■ **Directions for this task**
Everything from the line with "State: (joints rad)" to the last line of the material below is what to reproduce, exactly and with no other lines.

(Beginning of Stored data)

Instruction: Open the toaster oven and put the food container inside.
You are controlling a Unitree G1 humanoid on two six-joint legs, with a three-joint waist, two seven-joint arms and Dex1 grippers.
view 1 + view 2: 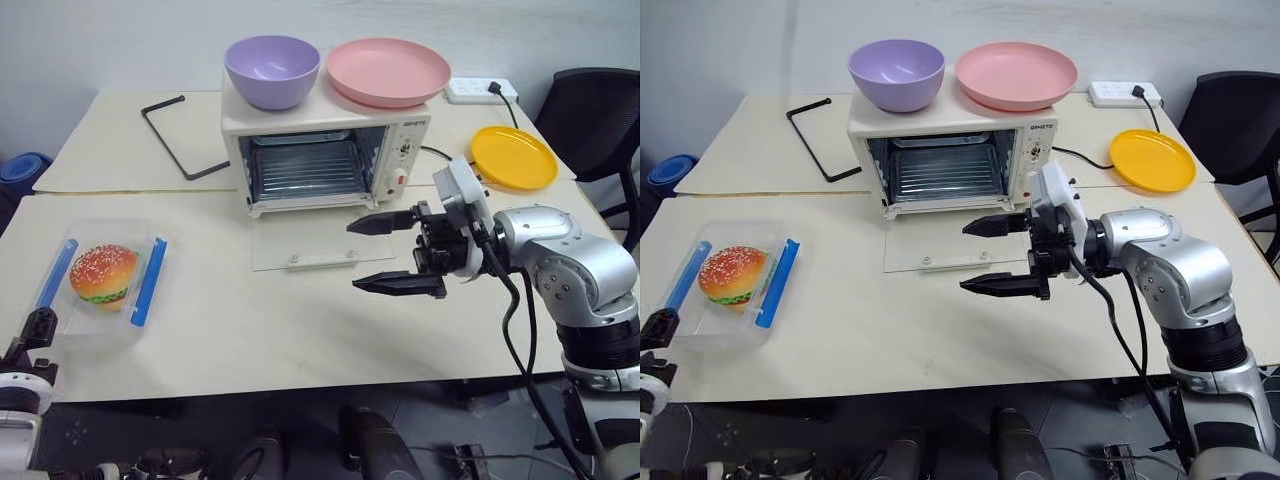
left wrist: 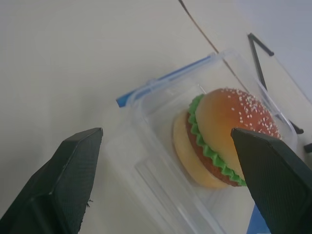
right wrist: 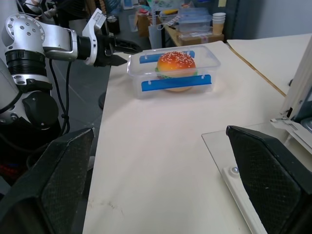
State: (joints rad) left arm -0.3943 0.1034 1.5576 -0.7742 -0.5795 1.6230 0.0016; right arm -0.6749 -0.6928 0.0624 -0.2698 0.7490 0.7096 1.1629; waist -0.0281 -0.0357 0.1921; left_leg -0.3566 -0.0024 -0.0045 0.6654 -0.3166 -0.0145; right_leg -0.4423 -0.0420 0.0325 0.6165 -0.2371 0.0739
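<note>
1. Cream tabletop (image 1: 300, 330) carries everything — at its near left edge the left gripper (image 3: 119, 52) gapes wide, just short of the food container (image 1: 100, 278).
2. Mid-table, the right gripper (image 1: 385, 255) — jaws spread, empty — hovers beside the lowered glass door (image 1: 320, 248).
3. Beyond, the toaster oven (image 1: 325, 150) stands open.

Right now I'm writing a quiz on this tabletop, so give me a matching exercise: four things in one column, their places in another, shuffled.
Things:
1. purple bowl
2. yellow plate
3. food container
4. glass door

Places:
A. lying flat on the table before the toaster oven
B. on the table right of the oven
C. on the oven's top, beside the pink plate
D. near the table's left front, by the left end effector

Pairs: 1-C, 2-B, 3-D, 4-A
</note>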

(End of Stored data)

■ **Written response**
State: (joints rad) left arm -0.3943 0.1034 1.5576 -0.7742 -0.5795 1.6230 0.0016; right arm -0.6749 -0.6928 0.0624 -0.2698 0.7490 0.7096 1.1629; waist -0.0281 -0.0357 0.1921; left_leg -0.3566 -0.0024 -0.0045 0.6654 -0.3166 -0.0145; right_leg -0.4423 -0.0420 0.0325 0.6165 -0.2371 0.0739
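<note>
1. Cream tabletop (image 1: 300, 330) carries everything — at its near left edge the left gripper (image 3: 119, 52) gapes wide, just short of the food container (image 1: 100, 278).
2. Mid-table, the right gripper (image 1: 385, 255) — jaws spread, empty — hovers beside the lowered glass door (image 1: 320, 248).
3. Beyond, the toaster oven (image 1: 325, 150) stands open.

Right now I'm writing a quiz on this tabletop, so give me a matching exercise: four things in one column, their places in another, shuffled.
Things:
1. purple bowl
2. yellow plate
3. food container
4. glass door

Places:
A. lying flat on the table before the toaster oven
B. on the table right of the oven
C. on the oven's top, beside the pink plate
D. near the table's left front, by the left end effector

Pairs: 1-C, 2-B, 3-D, 4-A
</note>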

Now the answer is complete.